WORK REQUIRED: Going down the data below, set down exactly the line with "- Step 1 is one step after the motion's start" and each line after it through the line with "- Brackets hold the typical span"; no other lines.

DATA SUPPLIED:

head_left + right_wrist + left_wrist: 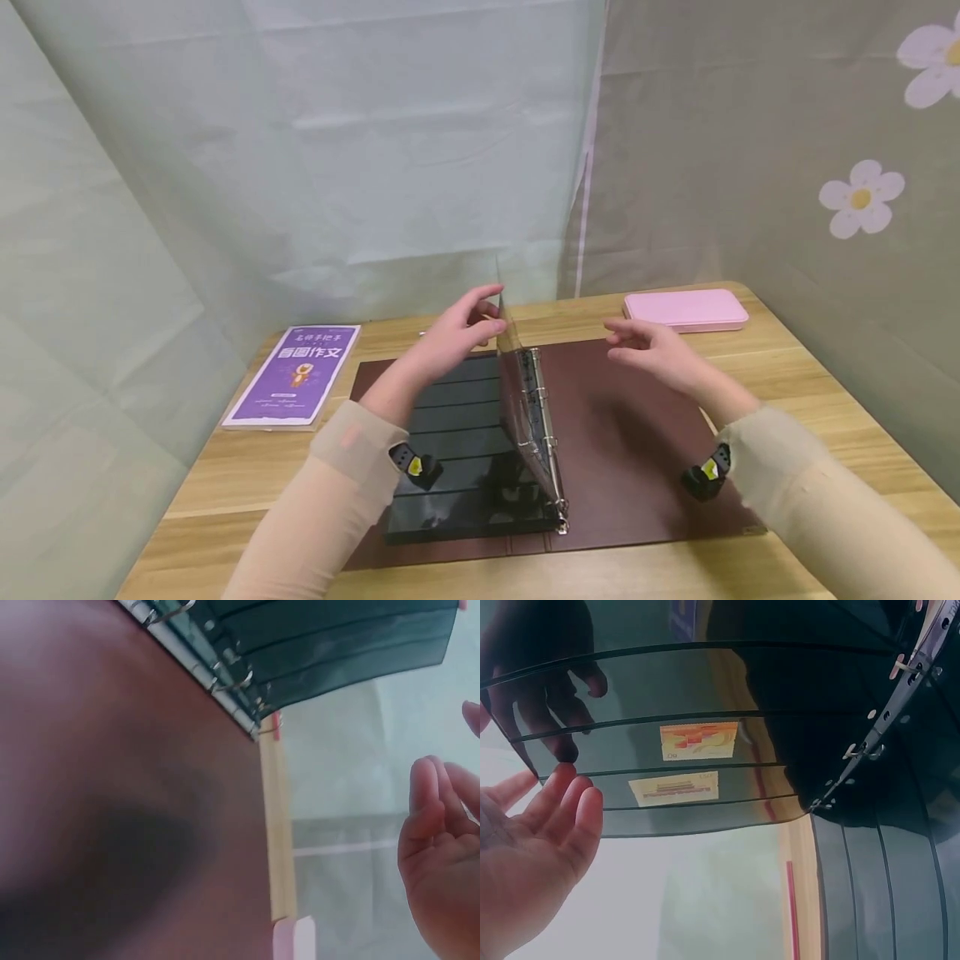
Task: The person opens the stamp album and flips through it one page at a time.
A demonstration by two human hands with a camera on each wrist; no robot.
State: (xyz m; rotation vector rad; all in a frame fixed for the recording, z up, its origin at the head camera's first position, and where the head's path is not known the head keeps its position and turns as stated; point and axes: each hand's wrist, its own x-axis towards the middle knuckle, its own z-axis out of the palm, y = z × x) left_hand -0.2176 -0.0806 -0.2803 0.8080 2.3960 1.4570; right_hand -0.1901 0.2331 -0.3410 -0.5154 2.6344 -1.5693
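Observation:
A stamp album point(630, 417) with a dark red cover lies spread out, its black pages point(450, 454) stacked on the left. One page point(517, 392) stands nearly upright at the metal rings point(551, 442). My left hand point(461, 325) holds this page by its outer edge. In the left wrist view the hand point(544, 847) is at the page's corner, its fingers mirrored in the glossy face; two stamps point(699, 741) show in the page's strips. My right hand point(656, 354) hovers over the right cover, fingers loosely bent with nothing in them point(446, 855).
A purple booklet point(300, 375) lies left of the album on the wooden table point(202, 492). At the back right sits a pink case point(686, 308). Pale cloth point(420, 150) hangs behind the table, and a grey flowered one point(697, 167) on the right.

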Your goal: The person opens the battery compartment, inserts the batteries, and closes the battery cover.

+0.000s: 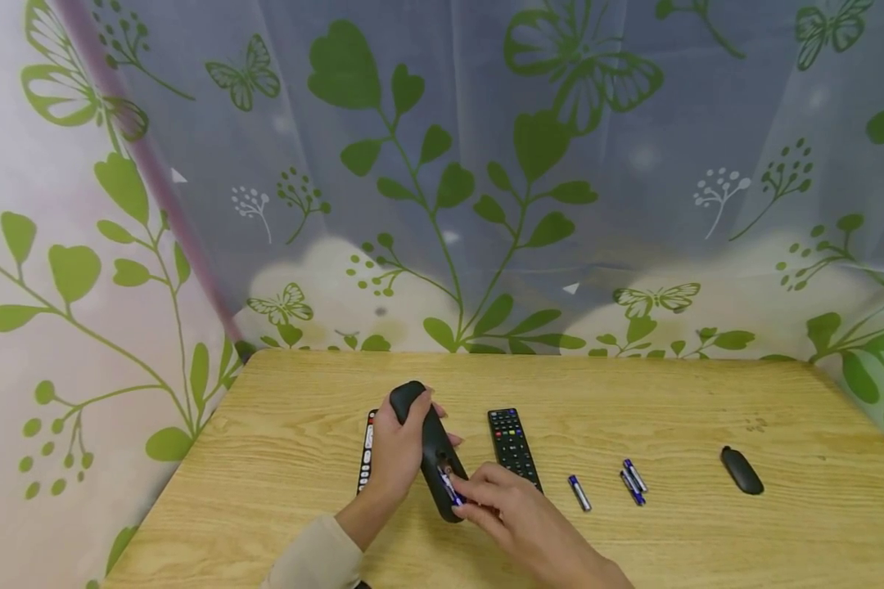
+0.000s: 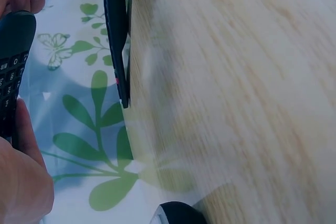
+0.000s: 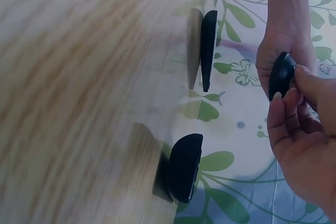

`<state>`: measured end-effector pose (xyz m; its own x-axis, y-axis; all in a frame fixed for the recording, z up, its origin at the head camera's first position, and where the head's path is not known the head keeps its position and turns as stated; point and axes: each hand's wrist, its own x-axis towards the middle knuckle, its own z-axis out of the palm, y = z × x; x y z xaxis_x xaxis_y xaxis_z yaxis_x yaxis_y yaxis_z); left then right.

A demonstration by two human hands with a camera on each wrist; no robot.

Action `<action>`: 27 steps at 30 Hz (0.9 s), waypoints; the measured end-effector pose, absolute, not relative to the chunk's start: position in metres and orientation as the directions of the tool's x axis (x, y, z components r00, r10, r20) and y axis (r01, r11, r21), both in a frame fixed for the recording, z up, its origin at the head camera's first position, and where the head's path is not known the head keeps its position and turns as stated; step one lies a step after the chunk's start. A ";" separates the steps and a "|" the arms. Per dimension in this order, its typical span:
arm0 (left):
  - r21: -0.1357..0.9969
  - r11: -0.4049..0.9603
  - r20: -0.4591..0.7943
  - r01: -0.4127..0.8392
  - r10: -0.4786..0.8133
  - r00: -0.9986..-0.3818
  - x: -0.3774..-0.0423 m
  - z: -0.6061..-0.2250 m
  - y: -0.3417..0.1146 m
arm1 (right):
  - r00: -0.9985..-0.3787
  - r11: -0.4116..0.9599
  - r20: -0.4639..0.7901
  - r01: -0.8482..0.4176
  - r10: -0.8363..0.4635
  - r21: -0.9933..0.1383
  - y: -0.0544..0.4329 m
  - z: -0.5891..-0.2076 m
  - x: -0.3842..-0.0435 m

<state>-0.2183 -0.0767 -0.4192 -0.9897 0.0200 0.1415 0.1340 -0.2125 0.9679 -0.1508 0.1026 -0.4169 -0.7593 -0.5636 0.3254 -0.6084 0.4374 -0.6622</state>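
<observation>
My left hand (image 1: 398,446) grips a black remote control (image 1: 430,433), held tilted above the table with its back toward me. Its open battery compartment shows near the lower end, with a blue-and-silver battery (image 1: 449,484) in it. The fingertips of my right hand (image 1: 516,515) pinch at this battery, partly covering the compartment. In the left wrist view, the button side of the remote (image 2: 11,72) faces the camera. In the right wrist view, my right thumb and fingers (image 3: 283,124) meet around the remote's end (image 3: 282,74).
Behind my left hand lies a remote with white buttons (image 1: 367,450). Another black remote (image 1: 511,442) lies beyond my right hand. To the right are a single battery (image 1: 579,493), several batteries together (image 1: 633,481) and a small black oval cover (image 1: 741,470). A patterned curtain (image 1: 486,204) hangs behind the table.
</observation>
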 end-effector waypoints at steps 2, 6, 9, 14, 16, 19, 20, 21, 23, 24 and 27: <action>0.967 -0.216 0.140 0.133 0.019 -0.990 -0.218 -0.419 -0.076 | -0.758 0.433 0.340 -0.614 -0.557 -0.660 0.102 -0.418 -0.151; 0.963 -0.231 0.144 0.137 0.012 -0.990 -0.218 -0.418 -0.076 | -0.743 0.432 0.398 -0.649 -0.539 -0.626 0.100 -0.420 -0.152; 0.962 -0.234 0.146 0.140 0.006 -0.989 -0.218 -0.419 -0.076 | -0.755 0.430 0.409 -0.638 -0.512 -0.639 0.099 -0.422 -0.152; 0.962 -0.234 0.145 0.143 -0.007 -0.989 -0.218 -0.419 -0.076 | -0.806 0.409 0.391 -0.571 -0.445 -0.712 0.097 -0.426 -0.152; 0.959 -0.243 0.145 0.143 -0.010 -0.989 -0.217 -0.418 -0.076 | -0.824 0.398 0.384 -0.545 -0.416 -0.738 0.096 -0.427 -0.152; 0.956 -0.256 0.146 0.144 -0.012 -0.989 -0.217 -0.416 -0.075 | -0.856 0.369 0.343 -0.485 -0.388 -0.793 0.095 -0.428 -0.152; 0.956 -0.256 0.146 0.144 -0.012 -0.989 -0.217 -0.416 -0.075 | -0.868 0.349 0.314 -0.451 -0.384 -0.821 0.095 -0.427 -0.152; 0.956 -0.256 0.147 0.145 -0.011 -0.989 -0.217 -0.415 -0.075 | -0.879 0.319 0.284 -0.415 -0.383 -0.852 0.095 -0.427 -0.152; 0.956 -0.254 0.149 0.147 -0.013 -0.989 -0.217 -0.413 -0.075 | -0.895 0.253 0.229 -0.340 -0.384 -0.906 0.094 -0.427 -0.152; 0.957 -0.252 0.148 0.147 -0.012 -0.989 -0.217 -0.413 -0.075 | -0.900 0.216 0.209 -0.307 -0.383 -0.927 0.093 -0.427 -0.152; 0.957 -0.253 0.142 0.141 -0.014 -0.990 -0.216 -0.412 -0.074 | -0.917 0.131 0.161 -0.222 -0.366 -0.966 0.092 -0.428 -0.152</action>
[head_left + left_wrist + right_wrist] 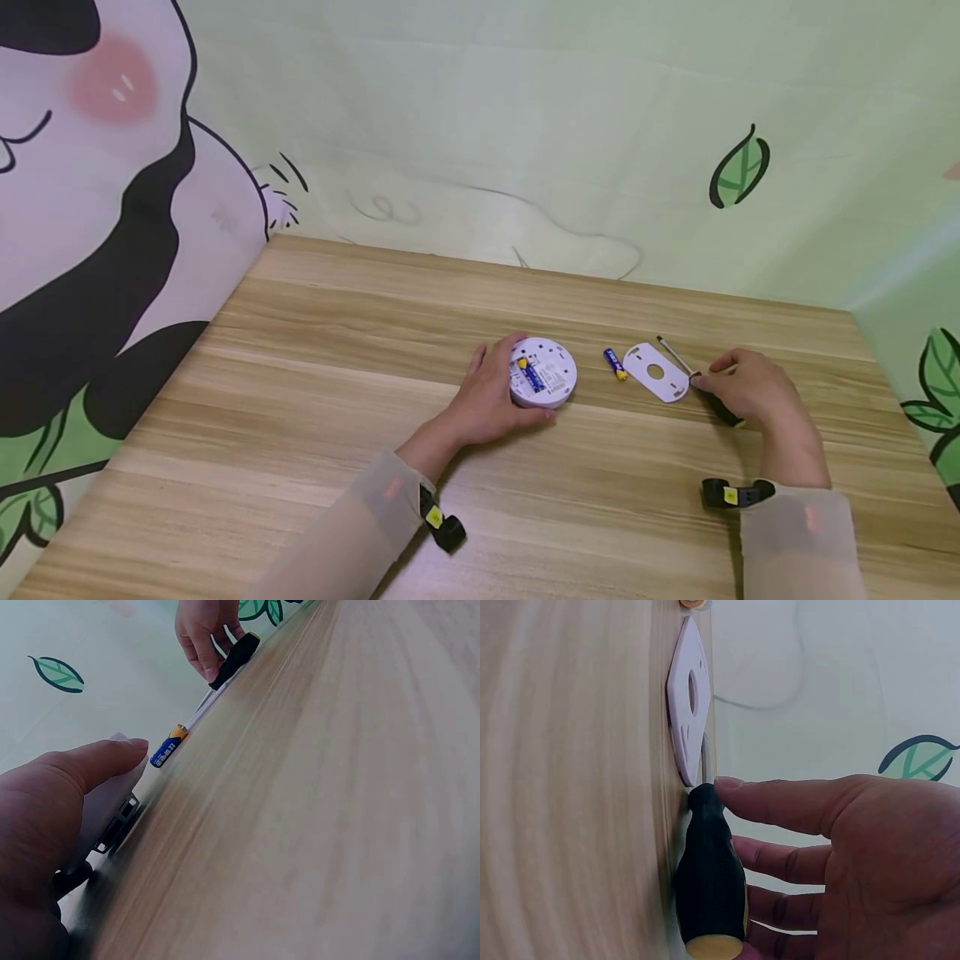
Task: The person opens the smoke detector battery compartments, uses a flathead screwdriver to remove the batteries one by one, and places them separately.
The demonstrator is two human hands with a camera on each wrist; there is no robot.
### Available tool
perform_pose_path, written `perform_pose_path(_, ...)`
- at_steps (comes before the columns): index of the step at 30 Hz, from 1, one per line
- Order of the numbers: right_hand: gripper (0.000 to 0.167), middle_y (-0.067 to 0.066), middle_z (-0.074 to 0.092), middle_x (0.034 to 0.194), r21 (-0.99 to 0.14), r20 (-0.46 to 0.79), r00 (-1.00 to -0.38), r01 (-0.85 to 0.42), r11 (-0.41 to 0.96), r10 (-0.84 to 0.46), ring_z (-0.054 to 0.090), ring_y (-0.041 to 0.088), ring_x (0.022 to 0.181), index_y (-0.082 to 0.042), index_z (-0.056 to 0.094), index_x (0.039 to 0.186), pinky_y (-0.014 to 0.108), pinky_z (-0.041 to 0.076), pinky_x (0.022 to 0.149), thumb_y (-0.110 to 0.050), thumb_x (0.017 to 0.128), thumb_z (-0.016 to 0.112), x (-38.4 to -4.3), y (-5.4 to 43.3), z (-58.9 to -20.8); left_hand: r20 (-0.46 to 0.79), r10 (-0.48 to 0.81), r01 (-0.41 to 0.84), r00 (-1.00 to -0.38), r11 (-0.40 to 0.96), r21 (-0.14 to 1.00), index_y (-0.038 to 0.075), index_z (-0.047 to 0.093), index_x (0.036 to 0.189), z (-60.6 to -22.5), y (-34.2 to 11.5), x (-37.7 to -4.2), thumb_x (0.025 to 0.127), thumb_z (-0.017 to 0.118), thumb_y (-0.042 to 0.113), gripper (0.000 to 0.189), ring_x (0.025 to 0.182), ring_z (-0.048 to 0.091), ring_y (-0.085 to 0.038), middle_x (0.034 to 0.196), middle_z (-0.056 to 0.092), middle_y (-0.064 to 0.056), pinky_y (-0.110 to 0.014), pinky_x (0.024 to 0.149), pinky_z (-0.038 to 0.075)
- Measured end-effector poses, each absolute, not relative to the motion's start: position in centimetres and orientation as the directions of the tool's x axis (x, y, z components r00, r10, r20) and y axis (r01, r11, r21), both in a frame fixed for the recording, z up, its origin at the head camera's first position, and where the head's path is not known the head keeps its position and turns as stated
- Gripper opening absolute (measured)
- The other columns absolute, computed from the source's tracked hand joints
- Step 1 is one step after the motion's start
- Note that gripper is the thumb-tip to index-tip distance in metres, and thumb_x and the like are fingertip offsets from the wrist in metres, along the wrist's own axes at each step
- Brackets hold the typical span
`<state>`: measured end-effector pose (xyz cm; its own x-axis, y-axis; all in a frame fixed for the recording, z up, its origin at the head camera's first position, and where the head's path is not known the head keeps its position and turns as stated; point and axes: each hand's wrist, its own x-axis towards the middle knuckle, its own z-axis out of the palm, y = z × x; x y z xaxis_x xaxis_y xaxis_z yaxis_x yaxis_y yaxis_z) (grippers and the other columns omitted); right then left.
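Two risks: loose battery may roll if nudged; tilting white round device may unseat its inserted battery | Container: device, one battery visible, at counter, left of loose battery | Left hand: fingers half-spread, gripping device rim | Right hand: fingers nearly closed, pinching screwdriver

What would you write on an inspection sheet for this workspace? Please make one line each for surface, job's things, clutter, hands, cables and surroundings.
Surface: wood-grain table, in view on all sides of the work.
Job's things: round white device with a blue battery in it; loose battery beside a white plate; screwdriver next to the plate.
Clutter: nothing seen.
Hands: left hand grips the device's side; right hand holds the screwdriver by its handle.
Cables: nothing seen.
Surroundings: pale green backdrop with a cartoon figure and leaves.
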<state>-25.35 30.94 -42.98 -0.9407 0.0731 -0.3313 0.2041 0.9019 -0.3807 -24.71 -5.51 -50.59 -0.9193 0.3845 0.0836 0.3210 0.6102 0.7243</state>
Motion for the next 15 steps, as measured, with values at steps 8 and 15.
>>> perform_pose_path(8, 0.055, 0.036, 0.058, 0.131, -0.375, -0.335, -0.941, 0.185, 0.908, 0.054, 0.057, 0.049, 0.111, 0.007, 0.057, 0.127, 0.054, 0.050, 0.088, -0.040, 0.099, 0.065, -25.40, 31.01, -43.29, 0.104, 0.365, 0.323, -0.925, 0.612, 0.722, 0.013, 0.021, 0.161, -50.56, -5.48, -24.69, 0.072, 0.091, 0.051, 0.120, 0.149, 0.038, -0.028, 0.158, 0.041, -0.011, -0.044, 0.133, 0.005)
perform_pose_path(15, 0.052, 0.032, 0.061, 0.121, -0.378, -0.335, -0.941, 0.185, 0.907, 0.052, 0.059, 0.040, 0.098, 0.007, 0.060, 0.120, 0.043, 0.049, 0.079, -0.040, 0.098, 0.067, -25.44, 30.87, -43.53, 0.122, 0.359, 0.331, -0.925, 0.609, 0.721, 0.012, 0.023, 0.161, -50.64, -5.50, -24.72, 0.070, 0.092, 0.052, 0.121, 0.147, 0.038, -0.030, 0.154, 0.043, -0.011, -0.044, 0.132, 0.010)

EXPECTED ANSWER:
- Step 1 is one step after the motion's start
- Note that gripper is the thumb-tip to index-tip distance in metres, and thumb_x and the like are fingertip offsets from the wrist in metres, along the wrist's own axes at each step
- Brackets hold the typical span

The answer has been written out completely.